In March this year, Premier League clubs again discussed shutting the window before the first round of games. The conversation petered out. Most wanted to keep England’s top tier in sync with their European equivalents. In 2018 and 2019 no trading was possible after the campaign started but Covid added to the fear that the English game was ceding ground to its adversaries. The Saudi Pro League’s wealth also stalked its thinking.

This summer, because of the Club World Cup, an “exceptional registration period” ran from 1-10 June for the 20 nations represented at Fifa’s global power play. Trent Alexander-Arnold signed for Real Madrid from Liverpool in that slot for £10m. The window then reopened on 16 June. It will close at 7pm on Monday (with two hours of administrative grace) – earlier than usual, to fit the working patterns of staff at clubs. The consideration for them is welcome.

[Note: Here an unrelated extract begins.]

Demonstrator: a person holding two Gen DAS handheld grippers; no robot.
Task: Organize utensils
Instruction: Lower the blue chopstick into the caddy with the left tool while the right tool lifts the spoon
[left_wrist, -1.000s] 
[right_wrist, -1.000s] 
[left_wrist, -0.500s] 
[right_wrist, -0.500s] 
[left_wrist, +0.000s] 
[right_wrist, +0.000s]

Anyone visiting a major training ground in these 18 days will sense the lingering uncertainty. Sports channel transfer tickers generate excitement and anxiety in equal measure. Players who are the subject of late transfer bids wander around as normal but then disappear. Those definitely staying put try to ignore it all and concentrate on the knowables. But imagine being a Newcastle starter, aware of the void on the pitch where Isak was meant to be, and gazing ahead to see Anthony Gordon scurrying around (or getting himself sent off).

In a few days, reporters who have to track these poker marathons will have earned a week in a mindfulness retreat, free of mobile phones. Will we have been entertained? Of course. But we’ll feel faintly queasy too, as football starts up a second time, with a whole new set of team-sheets.